El taxista oaxaqueño que tenía más de veinte años de vivir en Tijuana conocía muy bien la ciudad y la zona donde está la Little Haití. En la negociación del precio del viaje me dijo que íbamos a tomar terracería por lo que el costo era superior al que me imaginaba. Volví a sentir el hormigueo en el estómago y no dudé en decirle que sí. Agarró camino y nos fuimos perdiendo entre los laberintos de otra ciudad que se abría al interior de los recovecos de los cañones, una orografía frágil dañada por el ser humano, un ecocidio del gobierno mexicano.
Mientras avanzabamos por los cañones desgajados por las lluvias y las casas construidas sobre cimientos de llanta y sobrantes varios, la arquitectura de la corrupción que da pie a fraccionamientos en terrenos deforestados y sin servicios, el taxista me contó que las personas haitianas compraron los terrenos que están sobre el Cañón del Alacrán, no se los regalaron, y que muchos ya no viven ahí, se han ido moviendo al centro.
Topamos con una pick up que impedía el paso hacia la Little Haiti, las lluvias hicieron intransitable el camino de tierra hecho lodo y piedras. Me fue imposible llegar al asentamiento que quería observar ahí, pero pude evidenciar que, a diferencia de la que me había imaginado, éste forma parte de una ciudad perdida, de un cinturón de miseria, otro más en la ciudad.
Cañón del Alacrán, Tijuana. Fotos de Claudia Guerra, 2023.

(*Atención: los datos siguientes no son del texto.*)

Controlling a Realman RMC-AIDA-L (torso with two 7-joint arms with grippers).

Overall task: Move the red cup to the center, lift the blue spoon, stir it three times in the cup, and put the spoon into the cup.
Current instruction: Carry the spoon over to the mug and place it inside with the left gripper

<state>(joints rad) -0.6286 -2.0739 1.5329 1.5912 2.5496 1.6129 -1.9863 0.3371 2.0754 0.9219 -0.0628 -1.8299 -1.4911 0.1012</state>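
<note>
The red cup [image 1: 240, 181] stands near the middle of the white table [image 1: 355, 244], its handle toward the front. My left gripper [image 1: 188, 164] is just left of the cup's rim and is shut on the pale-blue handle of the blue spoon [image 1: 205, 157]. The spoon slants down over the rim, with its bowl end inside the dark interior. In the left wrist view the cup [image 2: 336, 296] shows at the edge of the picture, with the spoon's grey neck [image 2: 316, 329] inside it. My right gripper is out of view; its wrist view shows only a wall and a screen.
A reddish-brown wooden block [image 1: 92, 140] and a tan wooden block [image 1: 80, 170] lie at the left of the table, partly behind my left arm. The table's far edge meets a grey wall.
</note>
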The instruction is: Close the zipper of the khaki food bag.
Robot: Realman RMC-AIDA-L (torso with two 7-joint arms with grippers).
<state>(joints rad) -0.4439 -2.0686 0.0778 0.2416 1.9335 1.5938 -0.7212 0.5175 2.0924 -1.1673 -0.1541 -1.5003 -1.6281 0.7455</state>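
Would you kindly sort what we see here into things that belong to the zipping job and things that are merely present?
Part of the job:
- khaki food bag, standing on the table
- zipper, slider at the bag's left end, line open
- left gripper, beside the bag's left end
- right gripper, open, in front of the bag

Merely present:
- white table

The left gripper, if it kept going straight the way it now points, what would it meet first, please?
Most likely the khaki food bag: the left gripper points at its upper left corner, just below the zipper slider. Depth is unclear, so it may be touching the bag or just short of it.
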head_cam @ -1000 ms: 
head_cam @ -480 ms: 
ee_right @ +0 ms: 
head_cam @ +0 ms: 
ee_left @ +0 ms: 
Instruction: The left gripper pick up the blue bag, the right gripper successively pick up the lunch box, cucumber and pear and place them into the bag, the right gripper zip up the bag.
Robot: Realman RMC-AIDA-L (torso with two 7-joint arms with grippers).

Tendré que cambiar el enfoque del texto y mi análisis sobre la comunidades revocadas. Romanticé el asentamiento de personas haitianas. Hasta hace unos días estaba convencida de la frontera como la posibilidad del encuentro dialógico con lo otro, la hipótesis con la que he trabajando los últimos veinte años.
Estaba convencida que la comunidad haitiana podría acelerar, potenciar, un modelo de sociedad distinto donde las culturas, las lenguas, las tradiciones se fundieran como sucedió hace décadas con el spanglish. Lo que pude observar en un fin de semana fue muy diferente a lo que antes había analizado. Tijuana ya no es la frontera que yo conocía. Las fronteras ya no son el crisol dialógico. Tijuana, Juárez, son la otra frontera, la que desconozco
La otra frontera ya no está fuera del país sino dentro; la otra frontera ya no es el muro con Estados Unidos o Guatemala; la otra frontera es la propia demarcación de las ciudades fronterizas; ciudades que fueron abandonadas por los gobiernos que dejaron crecer la marcha urbana y por la población en general que no denuncia la omisión, la corrupción, la negligencia de la que también forma parte. La pandemia sí pasó factura y no estamos actuando en consecuencia.
Los gobernantes mexicanos, como lo vimos con la muerte de migrantes calcinados en una estación migratoria, son indolentes a la vida humana, están tan ocupados con el extractivismo del fenómeno migratorio (como también lo podemos observar en ciertas prácticas académicas y de la sociedad civil) que les da lo mismo si mueren migrantes que ecosistemas.
El cruce fronterizo entre Tijuana y San Diego por la garita de Otay que realicé hace un par de días lo he sentido como el más duro, afectivamente hablando, pues se suma a la impotencia, la frustración, el desasosiego de lo que sucedió en Juárez hace una semana. Salí de Tijuana con muchas imágenes no solo de la precariedad también de la miseria. El panorama no es alentador para los siguientes años, los ecocidios son alarmantes en la zonas de convivencia fronteriza, la necropolítica es cosa del pasado, estamos en otro momento de las geopolíticas fronterizas que me resulta imposible nombrar.